To meet this challenge, the author proposes a framework based on the fusion of vision and touch, which takes advantage of vision and touch and greatly improves the grasping efficiency of transparent objects in complex backgrounds. The main contributions of this framework include:
1. **Dataset Generation and Annotation**: A multi - scene synthetic grasping dataset named SimTrans12K is proposed, which contains different styles of backgrounds, illuminations and camera positions, and has more complex and rich background information than previous transparent object datasets (such as ClearGrasp and Dex - Nerf). In addition, a transparent object grasping position annotation method based on Gaussian distribution (Gaussian - Mask) is proposed, which can better represent the position information of transparent objects.

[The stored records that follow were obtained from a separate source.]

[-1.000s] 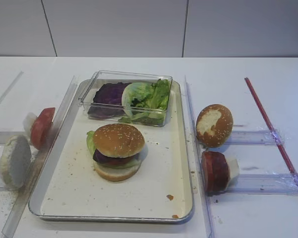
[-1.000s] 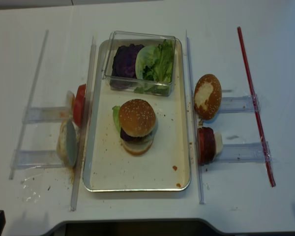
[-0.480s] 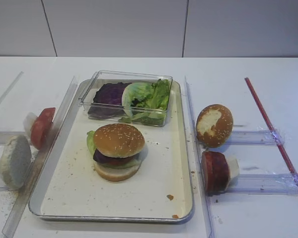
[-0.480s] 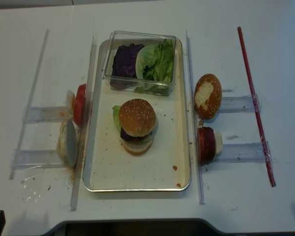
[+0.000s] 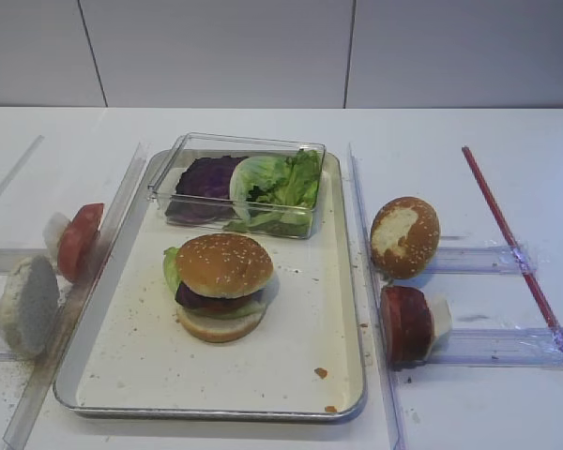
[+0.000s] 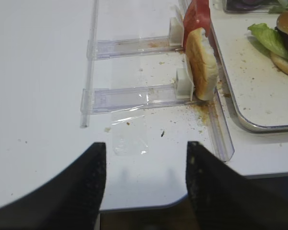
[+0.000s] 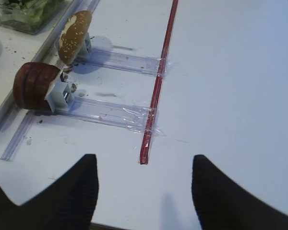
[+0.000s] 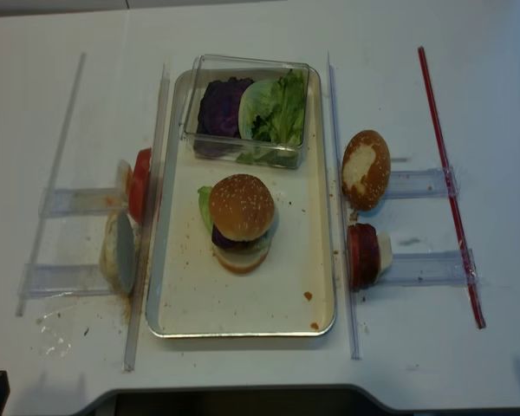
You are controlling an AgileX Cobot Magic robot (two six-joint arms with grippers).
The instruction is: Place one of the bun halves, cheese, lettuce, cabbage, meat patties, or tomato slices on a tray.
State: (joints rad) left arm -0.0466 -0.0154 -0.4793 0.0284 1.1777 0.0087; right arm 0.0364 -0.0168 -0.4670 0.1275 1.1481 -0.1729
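On the tray (image 5: 333,319) stands a stacked burger, its seeded bun top (image 5: 223,264) over a dark patty (image 5: 206,301) and lettuce (image 5: 173,267). Behind it a clear box (image 5: 236,145) holds purple cabbage (image 5: 206,176) and green leaves. Both the right gripper (image 7: 144,184) and left gripper (image 6: 145,179) hover wide open and empty over the white table (image 7: 230,72), well apart from the food.
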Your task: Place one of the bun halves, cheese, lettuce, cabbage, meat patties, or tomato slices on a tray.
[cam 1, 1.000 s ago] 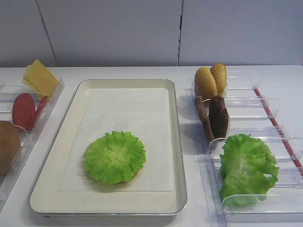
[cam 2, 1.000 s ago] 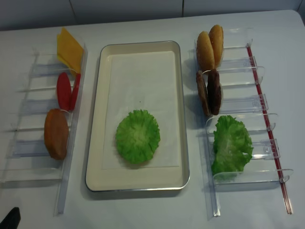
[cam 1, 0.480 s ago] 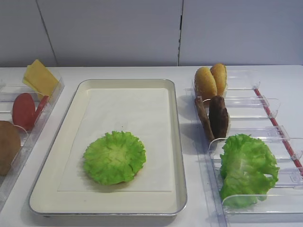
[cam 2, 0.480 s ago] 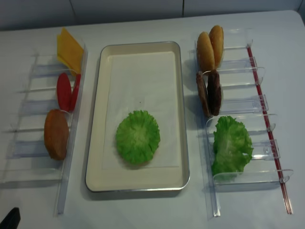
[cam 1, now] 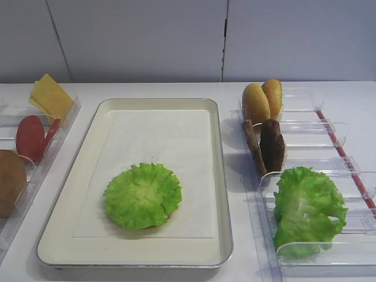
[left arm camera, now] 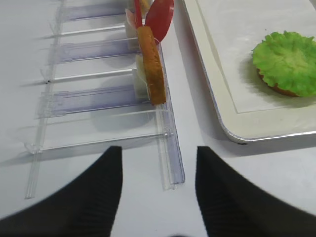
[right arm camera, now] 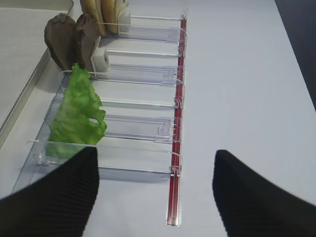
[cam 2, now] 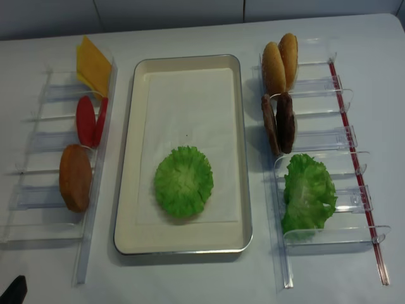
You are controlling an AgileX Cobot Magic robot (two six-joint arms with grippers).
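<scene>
Resting unchanged: lettuce (cam 1: 143,195) on tray (cam 1: 222,176) | both tools (right arm camera: 155,197) (left arm camera: 158,192) still wide, empty

I see the tray (cam 1: 220,176) in the middle of the frame, with 1 lettuce leaf (cam 1: 143,195) lying flat on its paper liner (cam 1: 158,147), toward the lower left. At the upper right, 2 bun halves (cam 1: 262,101) stand on edge in a clear rack (cam 1: 329,126), with 2 meat patties (cam 1: 265,145) just below them and a bunch of green leaves (cam 1: 308,210) at lower right. At the left edge I see cheese (cam 1: 51,97), tomato slices (cam 1: 34,136) and another bun half (cam 1: 10,182).
</scene>
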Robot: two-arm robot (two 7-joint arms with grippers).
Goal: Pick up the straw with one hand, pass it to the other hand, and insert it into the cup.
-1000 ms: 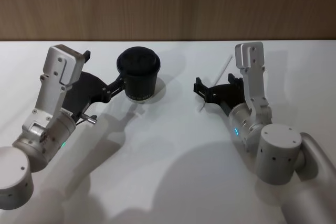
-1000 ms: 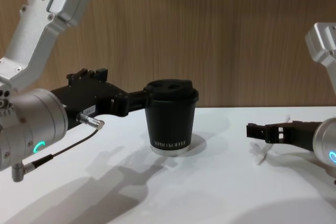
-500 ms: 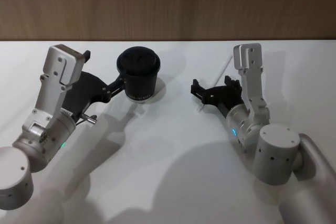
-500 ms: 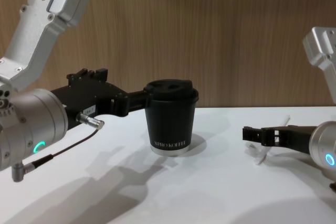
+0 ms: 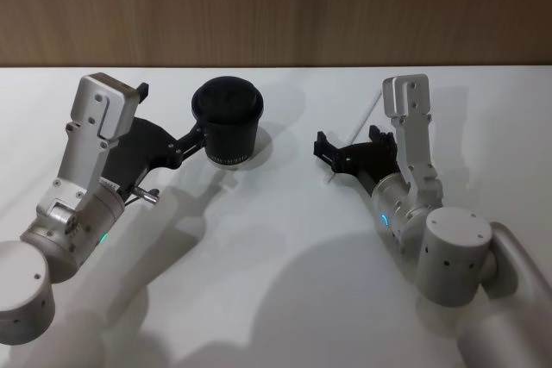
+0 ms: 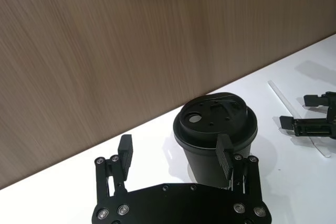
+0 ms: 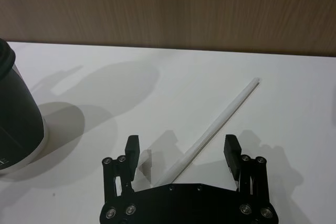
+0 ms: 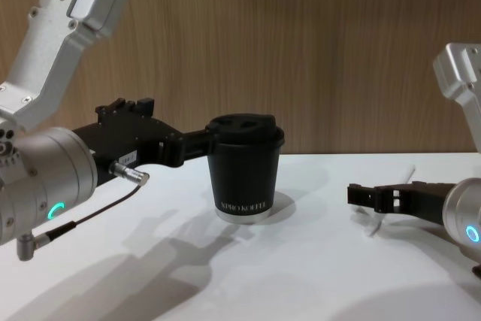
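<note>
The black lidded cup stands upright at the table's back centre. My left gripper is open beside it. One of its fingers rests against the cup's side and the other stands clear. The white straw lies flat on the table to the right. My right gripper is open and low over the straw, one finger on each side, not touching it. The chest view shows the straw's flattened end under that gripper.
The white table ends at a wooden wall just behind the cup and straw. A grey cable with a metal plug hangs from the left arm. There is open tabletop between the cup and the straw.
My right gripper has slid a little forward and left along the straw, staying open. The left gripper, cup and straw have not moved.
</note>
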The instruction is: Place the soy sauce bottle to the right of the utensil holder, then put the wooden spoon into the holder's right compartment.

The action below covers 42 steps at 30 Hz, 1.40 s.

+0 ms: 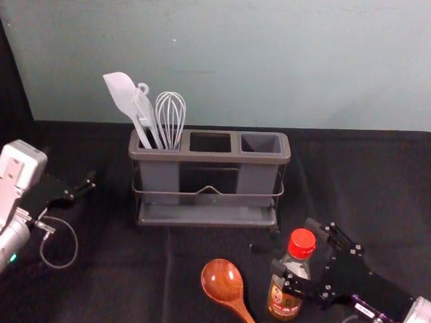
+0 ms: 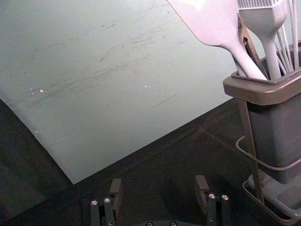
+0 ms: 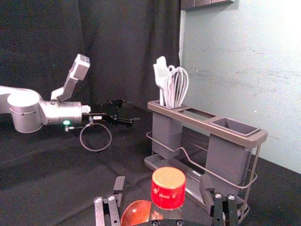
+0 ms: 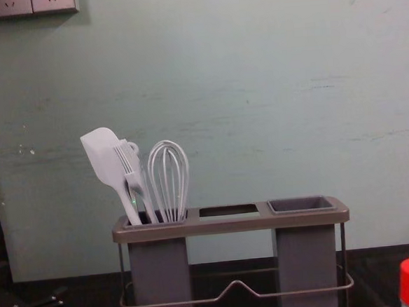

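At the left edge of the head view, my left gripper [image 1: 80, 189] is hovering over the black cloth [image 1: 127, 272], well apart from the utensil holder [image 1: 208, 216]; in the left wrist view I am seeing its fingers [image 2: 203, 190] parting wide, with nothing between them. Near the middle of the head-view frame, the holder is standing upright, its left compartment carrying a pale spatula [image 1: 121, 91], a brush [image 1: 144, 106] and a whisk [image 1: 170, 117], their heads rising above the rim. At bottom centre, in front of the holder, the wooden spoon [image 1: 222, 281] is lying bowl up, its handle slanting down towards the frame's lower edge. Just beside it, at lower right of centre, the soy sauce bottle [image 1: 285, 295] is standing upright under its red cap [image 1: 302, 242], nearer my camera than the holder's right end. Reaching in from the lower right corner, my right gripper [image 1: 294, 247] is straddling the bottle's upper part without clamping it: in the right wrist view, I am seeing the fingers spreading to either side of the cap, gaps showing between each finger and the red plastic
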Each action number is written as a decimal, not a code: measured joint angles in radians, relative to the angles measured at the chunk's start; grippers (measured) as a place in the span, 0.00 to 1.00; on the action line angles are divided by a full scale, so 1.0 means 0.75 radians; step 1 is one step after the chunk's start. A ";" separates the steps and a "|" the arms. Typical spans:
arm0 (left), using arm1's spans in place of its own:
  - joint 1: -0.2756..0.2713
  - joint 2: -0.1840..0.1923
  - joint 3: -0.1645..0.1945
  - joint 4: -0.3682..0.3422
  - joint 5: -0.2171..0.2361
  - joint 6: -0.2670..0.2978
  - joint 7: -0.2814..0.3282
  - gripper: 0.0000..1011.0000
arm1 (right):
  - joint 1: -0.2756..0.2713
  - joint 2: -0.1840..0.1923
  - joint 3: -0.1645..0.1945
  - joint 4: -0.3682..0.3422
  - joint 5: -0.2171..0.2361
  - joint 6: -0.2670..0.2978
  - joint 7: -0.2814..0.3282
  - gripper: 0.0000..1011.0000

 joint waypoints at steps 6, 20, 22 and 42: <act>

2. **Grasping Network**: For TaTa grippers, a generative grasping network named Transparent Object Grasping Convolutional Neural Network (TGCNN) is designed, which can detect the grasping positions of transparent objects only through training on the synthetic dataset under complex background and illumination conditions. At the same time, a tactile information extraction algorithm and a transparent object classification algorithm based on vision - touch fusion are developed to compensate for visual deviations.
3. **Vision - Touch Fusion Grasping Framework**: A transparent object grasping framework based on vision - touch fusion is proposed, including tactile calibration, Tactile Height Sensing (THS) module and Tactile Position Exploration (TPE) module, which can realize the grasping of transparent objects in scenes of stacking, overlapping or even undetectable by vision.
4. **Experimental Verification**: Multiple experiments are designed to widely compare the performance of the proposed method with several existing baseline methods. The results show that the proposed method has a significant performance improvement in transparent object grasping and classification. In addition, the proposed method is tested in some extremely challenging scenes (such as stacking, overlapping, undulating and dynamic underwater environments), which greatly expands the application range of transparent object grasping.
Through the above methods, the paper effectively solves the problem of grasping transparent objects in complex backgrounds and provides new ideas and solutions for the development of robotics.